Nenhum dos três entenderam, o que é bastante normal já que não entendiam nada desde o dia anterior. Dário convidou as crianças a entrarem, fechou o portão e foi caminhando num corredor que dava em outra porta. As crianças seguiram o mago, inseguras. Dário abriu a porta dando passagem para eles entrarem. Era um cômodo enorme, cheio de quadros e artefatos de madeiras na estante, e no centro tinha uma mesa grande e redonda, havia vários acentos vazios. Em volta à mesa estavam sentadas três pessoas, o que dava uma impressão de que a mesa estava maior ainda, deveria ter uns oito acentos vazios. Uma das três pessoas era Arth, que sorria acenando com a mão, estava com a mesma roupa do dia anterior só que sem a touca, suas orelhas pontudas estavam à mostra e no centro de sua testa havia um desenho que Thiago não havia visto antes devido a touca que tapava as orelhas e a testa do elfo, um símbolo indistinguível no momento. A segunda pessoa era uma garota morena e linda, olhos um pouco puxados, verdes e profundos. Seu cabelo era enorme e liso, lembrava muito uma musa egípcia. A terceira pessoa era um velho com uma barba que chegava até seu peito, não havia foco em seus olhos, como se ele tivesse perdido e visão há muito tempo. Era possível ver em sua face que ele já havia vivido muito e passado por diversas coisas, incluindo batalhas, pois o velho tinha algumas cicatrizes. Suas roupas eram típicas de um mago em filmes medievais, usava um manto azul e negro, e segurava um cajado de madeira com uma pedra laranja na ponta.

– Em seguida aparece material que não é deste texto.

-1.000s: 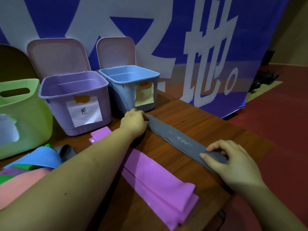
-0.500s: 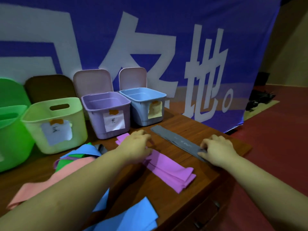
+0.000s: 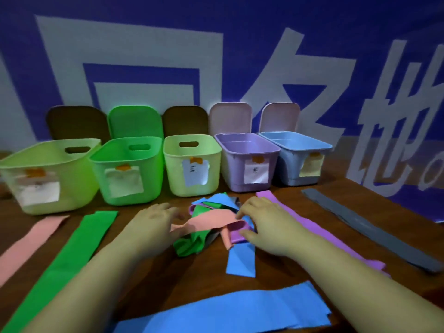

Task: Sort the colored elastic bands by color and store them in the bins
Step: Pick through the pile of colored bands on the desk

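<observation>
Reaching both hands into tangled band pile (image 3: 216, 221) at frame centre, below bins (image 3: 192, 164). Right hand (image 3: 266, 224) pinches purple fold (image 3: 236, 233); left hand (image 3: 156, 218) blurred, grip I cannot tell. Risk I see: bands interlocked, so pulling purple drags pink band (image 3: 204, 222) and green along, scrambling sorted strips beside pile.

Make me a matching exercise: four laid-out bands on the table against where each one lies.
Bands:
1. grey band
2. long blue band
3. green band
4. pink band

Places:
A. nearest the camera, across the front edge
B. far left, before the pale green bin
C. far right, below the blue bin
D. before the bright green bin

Pairs: 1-C, 2-A, 3-D, 4-B
</observation>
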### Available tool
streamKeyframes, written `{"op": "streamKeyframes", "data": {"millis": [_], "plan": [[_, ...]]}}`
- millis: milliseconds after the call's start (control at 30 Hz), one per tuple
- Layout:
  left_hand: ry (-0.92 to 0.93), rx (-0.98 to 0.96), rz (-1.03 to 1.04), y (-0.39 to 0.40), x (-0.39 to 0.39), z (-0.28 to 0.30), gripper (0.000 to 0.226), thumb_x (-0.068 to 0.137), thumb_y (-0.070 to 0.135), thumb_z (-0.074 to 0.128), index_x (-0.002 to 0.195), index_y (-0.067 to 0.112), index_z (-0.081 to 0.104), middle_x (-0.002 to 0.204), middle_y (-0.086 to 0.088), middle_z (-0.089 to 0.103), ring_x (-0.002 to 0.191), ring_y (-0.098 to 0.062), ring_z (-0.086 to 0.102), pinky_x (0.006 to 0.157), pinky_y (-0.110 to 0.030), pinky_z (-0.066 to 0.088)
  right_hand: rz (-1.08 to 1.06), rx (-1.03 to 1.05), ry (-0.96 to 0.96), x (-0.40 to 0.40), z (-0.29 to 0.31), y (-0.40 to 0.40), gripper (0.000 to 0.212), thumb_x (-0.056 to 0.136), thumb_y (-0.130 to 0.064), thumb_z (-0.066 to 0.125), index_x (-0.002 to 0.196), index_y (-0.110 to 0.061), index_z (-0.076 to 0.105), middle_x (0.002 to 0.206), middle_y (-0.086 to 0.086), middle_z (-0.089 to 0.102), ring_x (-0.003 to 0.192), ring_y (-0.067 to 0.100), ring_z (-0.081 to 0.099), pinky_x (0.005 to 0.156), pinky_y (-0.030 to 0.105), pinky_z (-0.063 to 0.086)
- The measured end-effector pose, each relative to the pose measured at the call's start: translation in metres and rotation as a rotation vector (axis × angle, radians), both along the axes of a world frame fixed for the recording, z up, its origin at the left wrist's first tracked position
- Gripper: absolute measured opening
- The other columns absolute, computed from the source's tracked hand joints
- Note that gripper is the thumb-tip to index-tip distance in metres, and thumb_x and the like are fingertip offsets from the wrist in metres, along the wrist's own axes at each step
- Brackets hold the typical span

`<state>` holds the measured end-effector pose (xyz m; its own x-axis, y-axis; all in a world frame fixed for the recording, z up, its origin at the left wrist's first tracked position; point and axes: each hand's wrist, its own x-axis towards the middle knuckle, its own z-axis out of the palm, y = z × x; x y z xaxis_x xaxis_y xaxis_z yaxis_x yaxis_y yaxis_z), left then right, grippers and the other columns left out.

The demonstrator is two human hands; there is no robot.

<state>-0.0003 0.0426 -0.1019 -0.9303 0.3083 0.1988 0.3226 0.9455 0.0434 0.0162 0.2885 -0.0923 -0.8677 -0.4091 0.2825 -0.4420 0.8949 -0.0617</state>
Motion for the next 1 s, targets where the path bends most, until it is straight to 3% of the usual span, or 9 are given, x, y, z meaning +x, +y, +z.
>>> {"op": "streamKeyframes", "data": {"millis": [133,233,367,533,667,767,833,900,1000], "plan": [[-0.041,0.097,0.061,-0.023,-0.003,-0.016,0.044,0.088,0.062,0.044,0.115,0.030,0.058,0.114,0.003,0.056,0.113,-0.017,0.052,0.096,-0.032,0.040,0.099,0.057,0.054,-0.017,0.000,-0.032,0.036,0.090,-0.037,0.054,0.124,-0.027,0.051,0.125,-0.003,0.048,0.120,0.018,0.040,0.096,0.029,0.030],[-0.047,0.172,0.082,-0.031,-0.009,-0.019,0.034,0.092,0.048,0.047,0.120,0.030,0.056,0.123,0.004,0.054,0.119,-0.017,0.049,0.100,-0.031,0.038,0.138,0.043,0.064,-0.031,-0.002,-0.046,0.037,0.091,-0.040,0.052,0.126,-0.028,0.051,0.127,-0.005,0.049,0.120,0.016,0.041,0.093,0.025,0.028],[-0.109,0.201,0.126,-0.035,-0.015,-0.025,0.038,0.094,0.046,0.045,0.127,0.028,0.051,0.131,0.002,0.051,0.124,-0.019,0.046,0.104,-0.033,0.036,0.139,0.040,0.017,-0.049,-0.014,-0.056,0.041,0.090,-0.045,0.052,0.127,-0.027,0.051,0.126,-0.004,0.051,0.119,0.017,0.042,0.096,0.028,0.030],[-0.187,0.238,0.110,-0.041,-0.016,-0.026,0.034,0.095,0.044,0.046,0.125,0.029,0.051,0.131,0.004,0.053,0.121,-0.013,0.046,0.102,-0.028,0.037,0.124,-0.091,0.029,-0.058,-0.029,-0.061,0.042,0.088,-0.046,0.056,0.126,-0.029,0.054,0.122,-0.007,0.052,0.116,0.014,0.045,0.089,0.027,0.034],[-0.138,0.240,0.117,-0.041,-0.013,-0.024,0.047,0.091,0.039,0.055,0.134,0.030,0.039,0.138,0.006,0.045,0.126,-0.012,0.042,0.102,-0.022,0.031,0.146,-0.137,0.026,-0.060,-0.031,-0.057,0.041,0.085,-0.038,0.063,0.124,-0.030,0.055,0.118,-0.008,0.054,0.114,0.014,0.046,0.088,0.024,0.033],[-0.074,0.271,0.137,-0.040,-0.010,-0.021,0.054,0.087,0.040,0.060,0.136,0.031,0.040,0.131,0.007,0.045,0.122,-0.011,0.045,0.101,-0.022,0.032,0.140,-0.191,0.052,-0.061,-0.033,-0.051,0.039,0.081,-0.033,0.069,0.119,-0.031,0.060,0.103,-0.010,0.053,0.109,0.014,0.047,0.080,0.022,0.026],[-0.038,0.347,0.145,-0.041,-0.009,-0.020,0.046,0.084,0.040,0.064,0.127,0.031,0.050,0.119,0.009,0.049,0.112,-0.010,0.050,0.097,-0.023,0.038,0.138,-0.201,0.056,-0.061,-0.033,-0.048,0.032,0.079,-0.037,0.071,0.109,-0.031,0.066,0.090,-0.012,0.048,0.101,0.015,0.047,0.078,0.023,0.025],[0.010,0.452,0.125,-0.042,-0.010,-0.020,0.028,0.079,0.037,0.071,0.104,0.034,0.061,0.103,0.011,0.055,0.098,-0.009,0.054,0.088,-0.025,0.044,0.163,-0.223,0.070,-0.062,-0.033,-0.046,0.018,0.076,-0.038,0.074,0.089,-0.026,0.071,0.082,-0.011,0.048,0.090,0.014,0.044,0.077,0.027,0.029],[0.011,0.651,0.140,-0.042,-0.010,-0.020,0.017,0.074,0.030,0.078,0.072,0.030,0.061,0.074,0.008,0.059,0.070,-0.011,0.056,0.065,-0.028,0.047,0.210,-0.320,0.055,-0.060,-0.030,-0.041,0.017,0.074,-0.038,0.074,0.077,-0.023,0.067,0.086,-0.010,0.054,0.086,0.006,0.039,0.076,0.024,0.032]]}}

-Você!- Exclamou Ângela. Vitor e Thiago se entreolharam sem entender.
-Droga- disse a musa egípcia para Arth que sorria- ela tem uma boa memoria, daria uma boa maga.
-Aposto que Dário nem lembra o que comeu ontem- brincou Arth.
Dário direcionou um olhar rígido para Arth que fazia agora um gesto de desculpas com a mão. Ângela sentiu-se segura, não era todo dia que recebia um elogio de uma mulher tão bonita, digamos que ela começou a se dar conta só nesse momento que também possui ego. O velho continuava imóvel, como uma rocha.
-Vitor! Você não se lembra dela?- perguntou ao amigo que fazia agora um movimento negativo com a cabeça.
-A moça do mercado, seu asno!- Vitor olhou fixamente para a mulher, e percebeu que Ângela tinha razão.
-A chorona!- Exclamou Vitor
-Era só um teatro- disse a moça com rispidez- Estou infiltrada em uma gangue de monstros que adorariam um pedaço do seu amigo.
Thiago já sabia que estavam falando dele.
-Sentem-se- disse o homem velho calmamente e inexpressivo.
Todos respeitaram seu pedido mesmo não o conhecendo, não era preciso conhecê-lo melhor pra saber que ele era um homem sábio, e que merecia total respeito. Até mesmo Ângela obedeceu sem dizer nada. Vitor nem sequer demonstrou desconfiança ou pessimismo como fazia sempre. Agora todos estavam sentados, um próximo do outro. O lugar se manteve em silencio por alguns segundos.
-Porque trouxe seus amigos?- disse o mago velho calmamente.
-Talvez seja porque eles são meus amigos- respondeu Thiago ironicamente.
-E desde quando levar os amigos ao perigo é sinal de afeto?
Todos ficaram em silencio, sem respostas Thiago permaneceu quieto.
-É sinal de bravura- disse o mago enquanto olhava a todos- se eles vieram por vontade própria e sabendo dos riscos continuaram a acompanhar Thiago, eles merecem estar aqui.
-Como sabe meu nome? – Perguntou Thiago confuso.
-Sei o nome até mesmo de seu filho, meu caro rei.
-Rei?- Riu Ângela – ele mal consegue manter a ordem enquanto cuida de crianças.
-Ele ao menos consegue manter a língua atrás dos dentes na hora certa. – respondeu o mago com rispidez.
Ângela sentiu sua alma gelar, sentiu-se como a garota mais mal comportada do mundo. Depois de alguns segundos, ela sorriu e ficou feliz por isso.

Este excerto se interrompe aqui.